TPU7x (Ironwood)

This page describes the architecture and available configurations for TPU7x, the latest TPU available on Google Cloud. TPU7x is the first release within the Ironwood family, Google Cloud's seventh generation TPU. The Ironwood generation is designed for large-scale AI training and inference.

With a 9,216-chip footprint per pod, TPU7x shares many similarities with TPU v5p. TPU7x provides high performance for large scale dense and MoE models, pre-training, sampling and decode-heavy inference.

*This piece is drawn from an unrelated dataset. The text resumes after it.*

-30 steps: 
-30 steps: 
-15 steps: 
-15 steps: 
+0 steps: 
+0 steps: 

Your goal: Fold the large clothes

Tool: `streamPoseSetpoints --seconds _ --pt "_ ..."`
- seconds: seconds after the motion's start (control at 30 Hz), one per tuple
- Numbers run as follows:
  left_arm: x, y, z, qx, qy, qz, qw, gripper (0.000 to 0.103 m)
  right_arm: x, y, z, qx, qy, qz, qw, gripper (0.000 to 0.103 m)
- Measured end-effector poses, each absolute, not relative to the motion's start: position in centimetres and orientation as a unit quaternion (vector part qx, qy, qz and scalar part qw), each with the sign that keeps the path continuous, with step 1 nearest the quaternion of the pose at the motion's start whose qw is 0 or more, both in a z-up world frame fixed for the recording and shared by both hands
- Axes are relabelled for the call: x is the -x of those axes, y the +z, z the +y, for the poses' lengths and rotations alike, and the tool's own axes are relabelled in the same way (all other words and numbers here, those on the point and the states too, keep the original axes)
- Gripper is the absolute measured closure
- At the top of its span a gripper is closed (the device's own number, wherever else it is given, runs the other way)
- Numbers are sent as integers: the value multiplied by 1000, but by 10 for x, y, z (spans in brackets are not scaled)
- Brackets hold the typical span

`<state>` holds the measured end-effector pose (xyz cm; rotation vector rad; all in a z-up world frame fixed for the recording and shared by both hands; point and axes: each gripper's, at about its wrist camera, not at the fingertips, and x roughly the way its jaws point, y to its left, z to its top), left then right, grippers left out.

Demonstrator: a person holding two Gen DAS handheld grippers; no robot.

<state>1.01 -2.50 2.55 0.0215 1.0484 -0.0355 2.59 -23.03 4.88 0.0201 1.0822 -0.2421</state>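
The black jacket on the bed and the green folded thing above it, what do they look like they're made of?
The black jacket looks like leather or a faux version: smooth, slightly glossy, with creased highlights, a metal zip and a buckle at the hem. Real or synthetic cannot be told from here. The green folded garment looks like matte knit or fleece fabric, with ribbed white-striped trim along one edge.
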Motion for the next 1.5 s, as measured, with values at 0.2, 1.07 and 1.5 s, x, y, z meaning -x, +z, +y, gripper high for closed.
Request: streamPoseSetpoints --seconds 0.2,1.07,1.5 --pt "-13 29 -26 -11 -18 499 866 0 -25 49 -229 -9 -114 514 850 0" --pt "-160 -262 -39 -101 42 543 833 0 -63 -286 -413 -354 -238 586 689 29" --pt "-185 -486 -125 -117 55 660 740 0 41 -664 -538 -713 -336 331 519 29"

To use TPU7x, you must use Google Kubernetes Engine (GKE). For more information, see About TPUs in GKE.

You can also use TPU7x and GKE with TPU Cluster Director. TPU Cluster Director is available through an All Capacity mode reservation, which gives you full access to all of your reserved capacity (no hold-backs) and full visibility into the TPU hardware topology, utilization status, and health status. For more information, see All Capacity mode overview.

To get access to TPU7x, contact your account team.

System architecture

Each TPU7x chip contains two TensorCores and four SparseCores. The following table shows the key specifications and their values for TPU7x compared to prior generations.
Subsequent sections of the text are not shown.